In the above, reference was made to transforming an information nugget g using an encoding mapping. In some embodiments, which are not to be considered limiting, the transforming may correspond to a process of converting an N-bit input segment into an N-bit output segment using the encoding mapping expressed as a 2 ^N -by-2 ^N permutation matrix, as described by way of non limiting example in ET.S. Patent Application Serial No. 15/796,577 and International Patent Application Serial No. PCT/CA2018/051339. Specifically, an input index is determined as the (decimal) value of the particular N-bit input bit segment. Then, an output index is determined based on the input index and the encoding mapping. Finally, the binary representation of the output index becomes the N-bit output segment. The encoding mapping, namely the input-output configuration of the 2 ^N -by-2 ^N permutation matrix, may refer to the“entropy state” and may be represented as a states array S[2 ^N ] In a non-limiting implementation, the encoding mapping (for example, the permutation matrix) can be configured with both the current entropy and a message-based SALT/initial vector to enhance the communication security. The SALT/initial vector is controlled at the App level and is combined with the key (shared secret) to configure the encoding mapping. As such, the SALT/initial vector can be sent to the recipient together with encoded message for decoding the message.

The node-side entropy state management process and the TA-side entropy state management process communicate with one another over the so-called entropy plane. The entropy plane may be implemented at various places in the protocol stack. For example, with reference to Fig. 16, these entropy state management processes may be implemented at the application layer through an application programming interface API. In other embodiments, the entropy state management processes may be implemented at the transport layer as an extension to TLS.

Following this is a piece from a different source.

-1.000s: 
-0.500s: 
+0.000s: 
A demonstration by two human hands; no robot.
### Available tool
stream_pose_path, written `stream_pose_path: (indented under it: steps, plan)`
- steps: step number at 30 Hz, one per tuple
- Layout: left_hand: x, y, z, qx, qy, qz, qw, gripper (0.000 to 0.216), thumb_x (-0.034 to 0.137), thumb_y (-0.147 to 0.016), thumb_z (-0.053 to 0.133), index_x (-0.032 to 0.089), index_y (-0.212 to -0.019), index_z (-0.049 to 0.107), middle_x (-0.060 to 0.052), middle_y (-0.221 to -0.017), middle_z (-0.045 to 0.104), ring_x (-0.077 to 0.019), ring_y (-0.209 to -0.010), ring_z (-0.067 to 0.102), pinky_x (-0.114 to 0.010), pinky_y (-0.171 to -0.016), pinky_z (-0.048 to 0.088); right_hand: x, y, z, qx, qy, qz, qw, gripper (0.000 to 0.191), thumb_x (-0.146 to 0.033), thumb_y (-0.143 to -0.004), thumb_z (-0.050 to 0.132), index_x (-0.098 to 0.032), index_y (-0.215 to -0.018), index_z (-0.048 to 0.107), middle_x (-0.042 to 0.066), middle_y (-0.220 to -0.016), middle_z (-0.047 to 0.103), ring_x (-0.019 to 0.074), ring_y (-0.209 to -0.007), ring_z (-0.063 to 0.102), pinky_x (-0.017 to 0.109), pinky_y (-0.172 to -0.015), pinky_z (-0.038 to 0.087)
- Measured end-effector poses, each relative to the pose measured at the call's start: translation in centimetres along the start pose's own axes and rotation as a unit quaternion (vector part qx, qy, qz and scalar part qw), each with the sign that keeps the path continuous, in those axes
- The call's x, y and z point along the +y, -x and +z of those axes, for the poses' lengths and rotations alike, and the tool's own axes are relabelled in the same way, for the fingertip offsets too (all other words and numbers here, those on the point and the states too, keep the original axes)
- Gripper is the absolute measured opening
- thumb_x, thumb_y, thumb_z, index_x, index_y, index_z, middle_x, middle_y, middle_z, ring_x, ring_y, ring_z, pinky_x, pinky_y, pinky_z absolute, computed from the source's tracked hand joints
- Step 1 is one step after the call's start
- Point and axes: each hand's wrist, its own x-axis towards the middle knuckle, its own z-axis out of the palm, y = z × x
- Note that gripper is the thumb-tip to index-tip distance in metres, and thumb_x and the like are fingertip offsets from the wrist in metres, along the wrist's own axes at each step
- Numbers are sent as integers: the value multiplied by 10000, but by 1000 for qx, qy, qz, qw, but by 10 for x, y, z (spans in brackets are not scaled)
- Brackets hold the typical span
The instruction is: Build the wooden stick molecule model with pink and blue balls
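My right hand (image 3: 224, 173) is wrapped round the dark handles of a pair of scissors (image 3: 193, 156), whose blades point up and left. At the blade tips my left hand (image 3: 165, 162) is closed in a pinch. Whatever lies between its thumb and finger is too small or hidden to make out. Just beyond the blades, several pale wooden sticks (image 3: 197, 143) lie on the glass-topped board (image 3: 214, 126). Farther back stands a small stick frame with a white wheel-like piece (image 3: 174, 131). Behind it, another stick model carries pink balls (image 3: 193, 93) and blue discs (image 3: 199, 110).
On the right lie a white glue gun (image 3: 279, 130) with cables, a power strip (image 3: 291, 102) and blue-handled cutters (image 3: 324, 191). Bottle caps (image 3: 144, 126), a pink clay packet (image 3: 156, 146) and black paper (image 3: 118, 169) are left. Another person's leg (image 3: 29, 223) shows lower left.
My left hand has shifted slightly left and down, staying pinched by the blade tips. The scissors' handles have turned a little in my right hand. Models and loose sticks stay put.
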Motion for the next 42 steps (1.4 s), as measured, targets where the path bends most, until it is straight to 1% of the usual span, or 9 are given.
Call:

Various operational embodiments are provided herein, including embodiments in which one or more of the operations described may correspond to computer readable instructions stored on one or more computer readable media, which if executed by a computing device, will cause the computing device to perform the operations described. The order in which some or all of the operations are described should not be construed as to imply that these operations are necessarily order-dependent. Alternative ordering will be appreciated by one skilled in the art having the benefit of this description. Further, it will be understood that not all operations are necessarily present in each embodiment provided herein.

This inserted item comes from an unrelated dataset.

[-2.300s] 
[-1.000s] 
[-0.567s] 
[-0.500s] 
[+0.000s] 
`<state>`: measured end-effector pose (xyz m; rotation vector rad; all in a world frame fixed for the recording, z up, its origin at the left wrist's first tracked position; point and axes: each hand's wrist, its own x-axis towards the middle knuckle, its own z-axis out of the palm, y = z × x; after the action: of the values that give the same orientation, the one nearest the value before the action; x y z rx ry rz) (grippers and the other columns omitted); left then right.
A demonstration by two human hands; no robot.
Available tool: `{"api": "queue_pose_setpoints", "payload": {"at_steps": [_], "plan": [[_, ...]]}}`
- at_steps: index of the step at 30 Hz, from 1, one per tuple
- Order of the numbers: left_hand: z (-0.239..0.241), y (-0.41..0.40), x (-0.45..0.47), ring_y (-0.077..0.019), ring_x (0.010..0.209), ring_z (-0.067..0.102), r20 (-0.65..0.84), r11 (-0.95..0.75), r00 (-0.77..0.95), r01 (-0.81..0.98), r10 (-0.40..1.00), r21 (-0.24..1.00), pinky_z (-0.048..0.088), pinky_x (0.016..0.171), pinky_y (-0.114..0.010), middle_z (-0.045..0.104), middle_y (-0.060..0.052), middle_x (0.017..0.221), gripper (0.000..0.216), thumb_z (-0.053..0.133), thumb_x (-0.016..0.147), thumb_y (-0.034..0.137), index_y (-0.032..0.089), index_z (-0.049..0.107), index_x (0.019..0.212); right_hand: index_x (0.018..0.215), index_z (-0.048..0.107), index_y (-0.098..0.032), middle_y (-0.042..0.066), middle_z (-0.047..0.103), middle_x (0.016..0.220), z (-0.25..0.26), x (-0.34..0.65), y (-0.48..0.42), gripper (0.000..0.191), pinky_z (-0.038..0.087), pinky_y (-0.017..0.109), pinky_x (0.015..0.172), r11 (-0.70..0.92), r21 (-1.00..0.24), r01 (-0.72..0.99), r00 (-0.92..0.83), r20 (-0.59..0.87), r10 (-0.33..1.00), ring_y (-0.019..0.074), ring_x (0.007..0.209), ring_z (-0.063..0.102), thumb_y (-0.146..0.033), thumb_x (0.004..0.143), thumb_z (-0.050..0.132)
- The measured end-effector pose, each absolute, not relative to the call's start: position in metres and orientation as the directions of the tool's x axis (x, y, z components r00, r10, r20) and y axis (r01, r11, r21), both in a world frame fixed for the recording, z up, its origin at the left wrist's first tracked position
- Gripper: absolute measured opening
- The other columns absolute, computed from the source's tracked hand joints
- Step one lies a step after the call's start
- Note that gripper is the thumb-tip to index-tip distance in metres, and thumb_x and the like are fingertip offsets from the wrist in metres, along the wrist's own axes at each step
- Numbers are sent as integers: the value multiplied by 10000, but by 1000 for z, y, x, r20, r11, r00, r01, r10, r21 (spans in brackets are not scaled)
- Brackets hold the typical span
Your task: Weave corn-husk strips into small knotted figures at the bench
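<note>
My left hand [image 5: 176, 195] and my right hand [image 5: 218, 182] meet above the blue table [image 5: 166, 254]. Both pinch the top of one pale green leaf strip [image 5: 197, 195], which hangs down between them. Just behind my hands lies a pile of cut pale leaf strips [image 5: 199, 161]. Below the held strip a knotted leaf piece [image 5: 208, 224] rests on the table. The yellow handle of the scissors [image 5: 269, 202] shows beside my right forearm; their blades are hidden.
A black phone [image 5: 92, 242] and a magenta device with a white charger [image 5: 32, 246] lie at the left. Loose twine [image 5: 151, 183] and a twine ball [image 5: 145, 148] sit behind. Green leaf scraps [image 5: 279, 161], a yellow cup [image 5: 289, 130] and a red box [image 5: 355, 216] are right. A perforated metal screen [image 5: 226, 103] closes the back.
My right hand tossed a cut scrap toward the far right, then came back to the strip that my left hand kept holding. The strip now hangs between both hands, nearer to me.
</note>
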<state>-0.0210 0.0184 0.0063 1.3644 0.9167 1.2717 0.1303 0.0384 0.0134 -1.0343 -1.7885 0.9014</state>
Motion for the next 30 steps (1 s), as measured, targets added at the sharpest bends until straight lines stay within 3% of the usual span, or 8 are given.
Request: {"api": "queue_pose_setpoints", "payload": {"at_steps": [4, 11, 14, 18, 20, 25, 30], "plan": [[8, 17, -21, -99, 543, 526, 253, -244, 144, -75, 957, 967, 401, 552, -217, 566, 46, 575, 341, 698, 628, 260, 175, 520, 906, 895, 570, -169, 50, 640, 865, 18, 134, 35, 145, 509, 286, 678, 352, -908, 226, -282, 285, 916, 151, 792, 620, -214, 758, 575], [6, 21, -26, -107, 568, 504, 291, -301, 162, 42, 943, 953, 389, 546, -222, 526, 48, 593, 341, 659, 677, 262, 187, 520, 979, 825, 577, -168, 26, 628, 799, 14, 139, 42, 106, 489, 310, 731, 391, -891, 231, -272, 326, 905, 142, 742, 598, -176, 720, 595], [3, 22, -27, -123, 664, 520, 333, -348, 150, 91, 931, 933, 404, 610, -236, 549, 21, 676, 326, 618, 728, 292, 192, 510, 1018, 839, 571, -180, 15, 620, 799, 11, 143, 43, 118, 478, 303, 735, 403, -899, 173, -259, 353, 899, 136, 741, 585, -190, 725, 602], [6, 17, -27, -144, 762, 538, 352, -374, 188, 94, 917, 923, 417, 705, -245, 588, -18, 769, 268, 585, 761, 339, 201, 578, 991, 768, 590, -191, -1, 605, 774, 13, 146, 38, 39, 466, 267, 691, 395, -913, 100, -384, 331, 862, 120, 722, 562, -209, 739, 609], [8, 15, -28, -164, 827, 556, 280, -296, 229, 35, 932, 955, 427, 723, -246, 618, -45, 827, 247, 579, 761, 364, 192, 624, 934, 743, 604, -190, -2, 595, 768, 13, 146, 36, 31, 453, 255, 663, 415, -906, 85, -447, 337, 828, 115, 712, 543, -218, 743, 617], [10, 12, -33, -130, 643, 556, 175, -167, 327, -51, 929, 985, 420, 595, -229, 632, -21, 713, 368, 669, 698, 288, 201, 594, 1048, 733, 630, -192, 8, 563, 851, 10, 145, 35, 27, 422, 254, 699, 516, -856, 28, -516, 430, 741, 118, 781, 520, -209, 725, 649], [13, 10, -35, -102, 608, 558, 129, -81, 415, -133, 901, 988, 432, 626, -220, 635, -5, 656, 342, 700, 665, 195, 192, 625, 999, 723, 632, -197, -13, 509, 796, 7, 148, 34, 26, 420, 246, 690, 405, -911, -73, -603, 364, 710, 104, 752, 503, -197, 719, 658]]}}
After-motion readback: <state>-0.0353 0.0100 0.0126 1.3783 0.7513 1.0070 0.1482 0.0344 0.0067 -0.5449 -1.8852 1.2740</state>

Finally, although the disclosure has been shown and described with respect to one or more implementations, equivalent alterations and modifications will occur to others skilled in the art based upon a reading and understanding of this specification and the annexed drawings. The disclosure includes all such modifications and alterations and is limited only by the scope of the following claims. In particular regard to the various functions performed by the above described components (e.g., elements, resources, etc.), the terms used to describe such components are intended to correspond, unless otherwise indicated, to any component which performs the specified function of the described component (e.g., that is functionally equivalent), even though not structurally equivalent to the disclosed structure which performs the function in the herein illustrated exemplary implementations of the disclosure. In addition, while a particular feature of the disclosure may have been disclosed with respect to only one of several implementations, such feature may be combined with one or more other features of the other implementations as may be desired and advantageous for any given or particular application.